There is a lot of advice out there for writers, and almost all of it is good advice for someone. It’s not all or even mostly good advice specifically for you, because about half of it contradicts the other half. The real writing advice, always, is to find what works for you and then do that.

What works for me is meticulous outlining, character planning, and (when the story calls for it) detailed worldbuilding all worked out well in advance and saved in anywhere from two to four separate documents in a file for whatever novel I’m planning to work on. If you’re a writer who doesn’t engage much with the social media writing communities, or if you’re a very new writer, or if you’re not a writer but you read my blog, you may not know that what I am is usually called a plotter or a planner. That’s the method that works for me.

Some writers do not do any planning or outlining or anything like that at all.
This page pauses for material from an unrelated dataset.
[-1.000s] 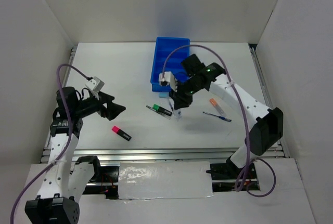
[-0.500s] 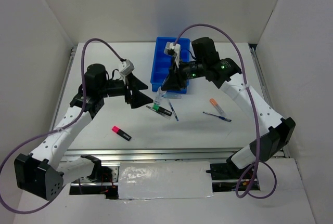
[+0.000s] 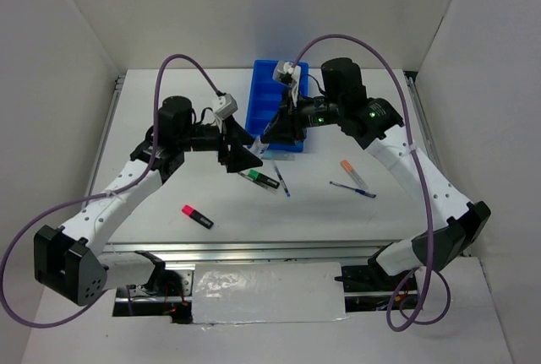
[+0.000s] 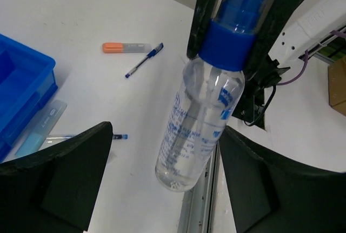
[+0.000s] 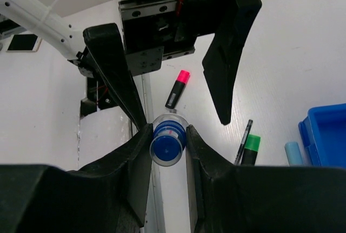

They have an idea and they start writing and they see where the story takes them. These people are magical wizards. I’m constantly impressed by the skill it must take to craft a cohesive narrative like that, much less a good cohesive narrative. These writers are sometimes called discovery writers, but more often they’re called pantsers (because they’re flying by the seat of their pants when they write).

There are people who are somewhere in the middle, too.

None of them are wrong.

You know who is wrong? This guy answering the question here.

There is no one right way to be a writer. But there are lots of right ways to be an asshole.

I saw this on twitter last month and the main reason I didn’t make my disagreement known there is because this guy has a blue check account and I don’t want to contribute to his engagement and funding when he’s posting such absolutely garbage takes.

But I do want to talk about that line of thinking. Because it is dead wrong. Just absolute drivel. That tweet is a super worthless collection of words. If the guy who wrote that tweet ever stumbles upon this post I want him to know that however wrong he thinks I’m saying he is, he’s way more wrong than that. And it’s important to say so because there are a lot of writers out there who haven’t yet found themselves in a healthy writing community, who might see some total garbage like that and think it’s correct. If anybody who reads my blog is a beginning writer or knows a beginning writer and you see anyone saying anything like that, please don’t internalize it. Please don’t let absolute trash-tier takes like that stifle your words.

If you’re looking for advice on what it takes to be a writer, I’d lean much more in favor of what Chuck Tingle posted a couple days later on his own twitter account.

I mean, I do think you should probably write sometimes, if you want to be a writer (but then I think that writing is the best part of being a writer). But I also spent two entire years languishing in writer’s block hell and didn’t write a single word during those two years. I’m a writer now, I was a writer before those two years, and I was a writer having a rough time during those two wordless years.

There is no one way to write. There’s no one amount of writing that makes you “real.”

There’s lots of writing advice out there. Much of it contradicts itself. But the advice that’s always good is to write the way that works for you and to look for more advice from people who say the kinds of things Chuck Tingle was saying, not from people who say the kinds of things that Bad Take Guy was saying.